Иван Андреевич положил кошку на диван, но она тут же соскочила на пол. Ни малейшего углубления на ковровой поверхности дивана не осталось.
ГЛАВА 4
Сергей Коняхин вошел в библиотеку.
— Здравствуй, мам, — сказал он возившейся с каталогом женщине. — Что-нибудь прислали?
— О, наказание ты мое, — с шутливой жалобой в голосе сказала женщина, — и когда ты только выкинешь из головы эту глупость? Прислали, прислали. Эн Эс Александровский. Призрение прокаженных в России. Санкт-Петербург.
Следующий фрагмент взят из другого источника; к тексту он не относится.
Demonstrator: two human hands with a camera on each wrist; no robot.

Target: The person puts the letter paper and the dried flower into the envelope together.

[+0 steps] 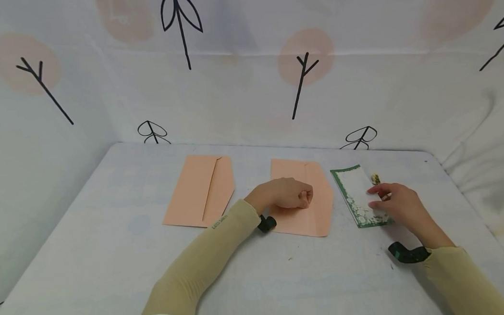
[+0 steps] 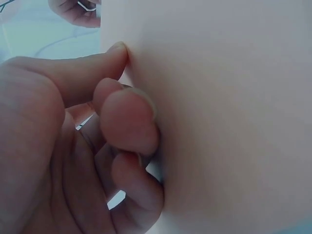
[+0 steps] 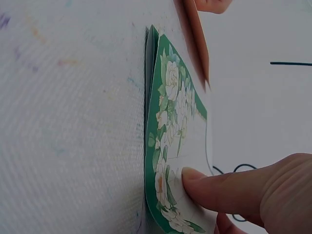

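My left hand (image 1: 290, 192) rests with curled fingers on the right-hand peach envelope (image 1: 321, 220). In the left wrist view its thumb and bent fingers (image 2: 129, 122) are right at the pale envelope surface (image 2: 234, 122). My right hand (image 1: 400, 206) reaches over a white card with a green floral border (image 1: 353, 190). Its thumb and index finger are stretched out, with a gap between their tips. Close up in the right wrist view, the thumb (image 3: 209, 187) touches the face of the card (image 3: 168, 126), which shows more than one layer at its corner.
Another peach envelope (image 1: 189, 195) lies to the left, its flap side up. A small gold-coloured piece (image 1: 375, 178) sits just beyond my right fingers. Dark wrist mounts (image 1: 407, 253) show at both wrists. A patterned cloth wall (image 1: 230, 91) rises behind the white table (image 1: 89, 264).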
Тысяча девятьсот двенадцатый год. Иди, я тебе на своем столике положила.
Лет в одиннадцать, после того как он перестал панически пугаться грозы, Сережа прочел рассказ Джека Лондона «Кулау прокаженный» и понял, что опасность притаилась совсем в другой засаде — он, Сережа Коняхин, может заболеть проказой и у него, как у Кулау, один за другим отвалятся пальцы. Каждое утро он пристально рассматривал себя в зеркале, с замиранием сердца искал первые признаки болезни — львиную маску. Маски не было, и Сережа понял, что болезнь играет с ним в кошки-мышки, старается усыпить его бдительность.